Well, even if you haven’t sensed that, it was. It had to be about you. And everyone who has ever lived.

It couldn’t just be this one divine Baby — it must be about every baby. It must be about people who have long since ceased to resemble the babies they once were.

It couldn’t just be about Bethlehem. It must be about San Francisco. It must be about Hong Kong and Moscow and — what’s that city in Saudi Arabia — Riyadh. It must be about Tulsa and Marseilles.

It couldn’t just be about the donkey Mary rode along those dirt roads. It must be about all donkeys and also all modes of transportation, including planes lifting off right this minute from teeming airports, freight trucks roaring down superhighways and baby strollers with their unpredictable passengers, adorable to be sure but not as holy as Jesus.

It couldn’t just be about the ox and the ass, mute and gentle by the sacred crib. It must be about the kitten asleep in the kitchen and the snake under a rock in the yard. It must be about the oblivious cow in a stall at a factory farm, on his way to the supermarket. It must be about the hawk circling overhead in the winter sky searching for his prey — or simply soaring.

It couldn’t just be about this stable building. It must be about skyscrapers, barns, cathedrals that are earthly palaces of God, windowless prisons and tract houses. It must be about the super-sized mall five minutes from my home.

It couldn’t just be about the desert wind that swept past the cave in Bethlehem. It must be about all wind, from the lightest breeze to the wrecking tornado. It must be about all weather. All rain and snow. All mist and fog. It must be about the seas and the mountains that receive those winds. It must be about “climate change.”

It must not just be about the stars that wondrous night, when the natural world registered no surprise. It must be about all stars, even the one star you saw through the haze as you were getting into your car. It must be about the sky itself.

It couldn’t just be about those simple and innocent shepherds. It must be about the mechanic who fixes your car, the manager at Walmart and the clerk who works the night shift at the Fairfield Inn. It must be about the criminal alone in his prison cell on Christmas Eve. It must be about people who have lost every shred of innocence and wouldn’t know an angel if they saw one.

It couldn’t just be about Christians. It must be about the followers of all creeds and all philosophies. It must be about existentialism, positivism, Marxism, liberalism, conservatism  — and every –ism ever invented and disputed.

It couldn’t just be about peace and love, it must be about war and hatred too.

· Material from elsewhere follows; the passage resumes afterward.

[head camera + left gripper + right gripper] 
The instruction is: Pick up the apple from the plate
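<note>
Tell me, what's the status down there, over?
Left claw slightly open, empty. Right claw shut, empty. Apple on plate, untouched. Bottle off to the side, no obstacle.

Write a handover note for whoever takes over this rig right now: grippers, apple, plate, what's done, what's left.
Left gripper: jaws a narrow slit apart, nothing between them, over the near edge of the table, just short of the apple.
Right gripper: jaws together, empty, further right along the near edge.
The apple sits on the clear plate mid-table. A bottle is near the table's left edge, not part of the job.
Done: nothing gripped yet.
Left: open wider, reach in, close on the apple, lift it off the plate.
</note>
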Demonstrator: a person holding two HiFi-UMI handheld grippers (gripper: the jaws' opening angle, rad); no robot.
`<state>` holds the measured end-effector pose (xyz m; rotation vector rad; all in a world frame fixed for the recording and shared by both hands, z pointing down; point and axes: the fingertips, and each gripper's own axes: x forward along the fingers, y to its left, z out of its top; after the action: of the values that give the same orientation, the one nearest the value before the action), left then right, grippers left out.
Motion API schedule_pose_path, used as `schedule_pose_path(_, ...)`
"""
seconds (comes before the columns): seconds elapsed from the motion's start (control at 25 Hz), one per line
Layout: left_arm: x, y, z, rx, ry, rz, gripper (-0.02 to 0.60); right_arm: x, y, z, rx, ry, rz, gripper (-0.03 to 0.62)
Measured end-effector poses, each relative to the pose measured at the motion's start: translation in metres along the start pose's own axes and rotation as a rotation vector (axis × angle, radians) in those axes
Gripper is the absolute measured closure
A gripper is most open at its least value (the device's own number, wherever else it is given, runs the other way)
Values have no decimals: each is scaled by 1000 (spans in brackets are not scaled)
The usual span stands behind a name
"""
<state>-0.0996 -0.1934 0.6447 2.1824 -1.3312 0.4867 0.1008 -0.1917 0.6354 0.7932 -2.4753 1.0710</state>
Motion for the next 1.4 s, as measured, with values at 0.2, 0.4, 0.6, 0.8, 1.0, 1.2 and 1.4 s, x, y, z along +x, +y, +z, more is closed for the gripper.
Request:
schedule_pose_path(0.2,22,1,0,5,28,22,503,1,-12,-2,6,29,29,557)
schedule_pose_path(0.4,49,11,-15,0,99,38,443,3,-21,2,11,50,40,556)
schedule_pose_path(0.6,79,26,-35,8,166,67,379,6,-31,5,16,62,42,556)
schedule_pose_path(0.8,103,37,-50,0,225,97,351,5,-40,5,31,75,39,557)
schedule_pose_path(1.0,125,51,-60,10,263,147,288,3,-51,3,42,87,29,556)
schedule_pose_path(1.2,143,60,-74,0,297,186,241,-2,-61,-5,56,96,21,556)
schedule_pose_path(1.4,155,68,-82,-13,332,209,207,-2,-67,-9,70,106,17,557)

It couldn’t just be about the oceans of awe, joy and gratitude — the inward splendors, all of them deeper than deep — experienced by Mary and Joseph in their lonely outpost. It must be about commonplace sorrows and joys felt by ordinary people who botch many things and sometimes can’t seem to get a single thing right. It must be about despair. It must be about fear. It must be about small and fleeting feelings. It is — it must be — about every single emotion that has ever occupied the human heart.

It couldn’t just be about those angels. It must be about all angels, all cherubim and seraphim, singing now and singing then. It must be their magnificent music. It must be the angels you may hear someday, their music too beautiful to bear in this world.

It must be not just that moment, but this moment and all moments. It must be the moment you were born and the moment you will take your last breath. It must be all or it must be nothing. He must be every king or no king at all.

What can I give Him, poor as I am?
If I were a shepherd, I would bring a lamb;
If I were a Wise Man, I would do my part;
Yet what can I give Him: give my heart.

An elderly friend of my parents who is gone now kept a Christmas tree fully decorated in a spare bedroom all year long. She knew in her childlike way and with her childlike heart that Christmas doesn’t end.

Christmas — if it is what they say it is — is about everything.

Everything that ever was and ever will be. Forever and ever.